Transfer of bulk baseband data is most efficiently done using GridFTP (part of the Globus Toolkit). GridFTP can be used without grid certificates via the sshftp url mechanism described below. Note that this uses ssh only to instigate the transfer between the two hosts - the data are then transferred using GridFTP and are not encrypted or otherwise handled by ssh so there is no performance penalty.
To use the
globus-url-copy command below you will have to set the environment variable
$GLOBUS_LOCATION and modify your path appropriately.
Recommended command for copying data:
globus-url-copy -cd -r -sync -sync-level 1 -restart -udt -vb file://<from_path>/ sshftp://firstname.lastname@example.org/<to_path>/
where <from_path> is the directory on pbstore and <to_path> is the destination path on the cuppa node. If either path is a directory you must terminate the url with a forward slash (/).

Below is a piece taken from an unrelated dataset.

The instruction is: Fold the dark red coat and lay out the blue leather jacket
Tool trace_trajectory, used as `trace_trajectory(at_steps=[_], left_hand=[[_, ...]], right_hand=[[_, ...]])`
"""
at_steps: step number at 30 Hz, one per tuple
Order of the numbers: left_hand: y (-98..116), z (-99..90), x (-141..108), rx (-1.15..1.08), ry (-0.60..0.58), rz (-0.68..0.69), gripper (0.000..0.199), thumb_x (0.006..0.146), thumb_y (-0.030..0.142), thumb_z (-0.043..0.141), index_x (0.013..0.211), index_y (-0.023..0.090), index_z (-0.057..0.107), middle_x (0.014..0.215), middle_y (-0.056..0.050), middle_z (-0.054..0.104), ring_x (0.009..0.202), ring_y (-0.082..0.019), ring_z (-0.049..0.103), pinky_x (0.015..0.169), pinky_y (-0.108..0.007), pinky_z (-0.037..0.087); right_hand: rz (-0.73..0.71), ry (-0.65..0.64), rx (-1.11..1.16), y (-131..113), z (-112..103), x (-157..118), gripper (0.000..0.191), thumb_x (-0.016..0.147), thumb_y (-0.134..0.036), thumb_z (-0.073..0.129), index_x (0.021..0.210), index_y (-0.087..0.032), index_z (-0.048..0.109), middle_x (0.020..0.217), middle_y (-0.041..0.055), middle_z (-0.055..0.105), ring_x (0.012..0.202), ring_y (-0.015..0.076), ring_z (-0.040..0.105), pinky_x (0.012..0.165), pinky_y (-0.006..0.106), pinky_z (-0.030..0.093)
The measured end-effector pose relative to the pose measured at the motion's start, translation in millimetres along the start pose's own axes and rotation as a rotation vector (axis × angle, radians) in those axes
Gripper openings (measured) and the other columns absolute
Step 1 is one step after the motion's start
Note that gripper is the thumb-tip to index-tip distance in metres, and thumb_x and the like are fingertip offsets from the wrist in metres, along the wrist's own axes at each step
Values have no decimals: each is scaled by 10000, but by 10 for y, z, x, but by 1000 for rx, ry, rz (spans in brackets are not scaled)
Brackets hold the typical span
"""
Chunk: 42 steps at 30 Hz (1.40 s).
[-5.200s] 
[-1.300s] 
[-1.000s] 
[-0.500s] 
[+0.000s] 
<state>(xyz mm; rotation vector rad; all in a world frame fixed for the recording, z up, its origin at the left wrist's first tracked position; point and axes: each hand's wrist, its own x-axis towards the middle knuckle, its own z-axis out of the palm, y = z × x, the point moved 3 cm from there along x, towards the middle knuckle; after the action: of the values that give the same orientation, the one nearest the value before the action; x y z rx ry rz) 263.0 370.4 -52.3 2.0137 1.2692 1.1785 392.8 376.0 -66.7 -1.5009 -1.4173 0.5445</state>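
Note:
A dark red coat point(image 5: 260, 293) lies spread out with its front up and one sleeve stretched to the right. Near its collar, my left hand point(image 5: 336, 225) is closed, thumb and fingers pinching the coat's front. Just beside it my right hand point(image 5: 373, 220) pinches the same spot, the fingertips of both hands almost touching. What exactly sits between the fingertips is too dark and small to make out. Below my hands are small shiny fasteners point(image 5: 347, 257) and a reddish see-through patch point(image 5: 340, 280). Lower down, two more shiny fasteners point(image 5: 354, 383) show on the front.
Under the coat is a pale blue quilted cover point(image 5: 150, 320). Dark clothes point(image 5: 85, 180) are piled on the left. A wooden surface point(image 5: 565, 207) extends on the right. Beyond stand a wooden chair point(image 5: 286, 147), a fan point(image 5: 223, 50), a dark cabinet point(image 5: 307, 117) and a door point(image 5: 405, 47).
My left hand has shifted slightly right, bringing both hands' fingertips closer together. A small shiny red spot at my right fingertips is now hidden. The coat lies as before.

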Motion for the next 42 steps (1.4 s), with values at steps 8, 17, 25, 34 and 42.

-udt flag uses udt as the protocol. This is faster than tcp (at least for long haul transfers), but is not always available. TCP transfer may be improved using parallelism (e.g. substitute
-p 4 for
-udt in the command above).
The simplest option by far is a binary installation, but currently the binary installation does not include the udt libraries (see installing from source below).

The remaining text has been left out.